Fifty years ago Brisbane was a village, and before that a British convict colony. To-day it is the fourth city in size in the Commonwealth, and the capital of the progressive state of Queensland.
Brisbane is cut in two by the Brisbane River, a wide stream navigated by ocean vessels, which come here for cargoes of frozen beef, wool, and grain.
When the United States was an infant among the independent nations of the earth, the history of Australia began. And just here the story of the “lonely continent” is linked with our own. There were a number of persons in the American colonies who remained loyal to the King throughout the Revolutionary War. When independence was won they found this country an uncomfortable place in which to stay. So it was planned by the British to make Australia a new home for the American “Loyalists.” This scheme failed, but another took its place. In colonial days the British had used America as a dumping place for undesirable citizens, especially political prisoners, and had sent them across the Atlantic at the rate of one thousand a year. Now that this human riffraff could no longer be shipped to us it was decided to transport them to Australia. Accordingly, in 1788 a thousand convicts were landed at Sydney Cove, and this was the beginning of the British occupation of the great South Land.
One hundred and thirteen years after that initial settlement there came into being the Commonwealth of Australia. In the birth year of the present century, the half dozen different Australian colonies, some as widely separated as any parts of our own country, became a federated union of the six states of Queensland, Victoria, New South Wales, South Australia, West Australia, and Tasmania. Before this these states had quarrelled frequently over matters of trade and internal development, and each had gone its way without regard for its neighbours. With federation, the tariff barriers between them were removed, common policies were agreed upon, and all joined hands in the determination to work together to create a new nation of white men within the British Empire.
Besides the six states, there are the Northern Territory, the Federal Territory, and the territories of Papua and New Guinea. The Northern Territory is the tropical area of some half a million square miles ceded by the state of South Australia to the central government.
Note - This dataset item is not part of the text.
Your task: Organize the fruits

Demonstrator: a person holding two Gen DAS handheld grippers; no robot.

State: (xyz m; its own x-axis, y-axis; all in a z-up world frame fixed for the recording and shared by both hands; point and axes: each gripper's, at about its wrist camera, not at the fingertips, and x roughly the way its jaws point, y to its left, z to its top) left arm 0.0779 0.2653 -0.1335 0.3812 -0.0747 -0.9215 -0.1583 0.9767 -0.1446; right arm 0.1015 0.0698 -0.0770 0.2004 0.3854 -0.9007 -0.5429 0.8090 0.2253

The Federal Territory corresponds nearly to our District of Columbia; for it is the nine hundred and forty square miles set aside for Canberra, the new capital of the Commonwealth. During the erection of the necessary buildings at Canberra, the capital remains at Melbourne. The territory of Papua, or British New Guinea, is the southeastern part of the island of New Guinea and is administered by officials nominated by the Governor-General of Australia. The Territory of New Guinea consists of those lands formerly embraced in German New Guinea, which Australia governs under a mandate from the League of Nations.
In many ways the constitution of the Commonwealth is like ours. Each of the states has its separate government, with great latitude in the management of its own affairs. The British Crown appoints a Governor-General for the whole Commonwealth, but his authority is merely nominal and the real executive power is in the hands of the Premier of Australia and his nine ministers. The Prime Minister is the leader of the majority of the Federal Parliament of which he and his cabinet must be members.
Parliament consists of a Senate and a House, organized much like our own Congress. The Senators are elected for six years and the representatives for three, but under certain conditions the House may be dissolved by the Governor-General before the three-year term is up. There are seventy-six representatives elected in proportion to population, and thirty-six senators, six from each state. Senators and representatives get the same salaries, each receiving five thousand dollars a year. It is provided that no member of Parliament can hold office if he has been bankrupt and failed to pay his debts, and if he takes benefit, whether by assignment or otherwise, of any bankruptcy law during his term of office his seat will at once become vacant. He cannot have any interest in any company trading with the government, nor can he take pay for other services rendered to the government. The state governments are organized like that of the Commonwealth, each having its premier, who is the leader of the majority in the state Parliament.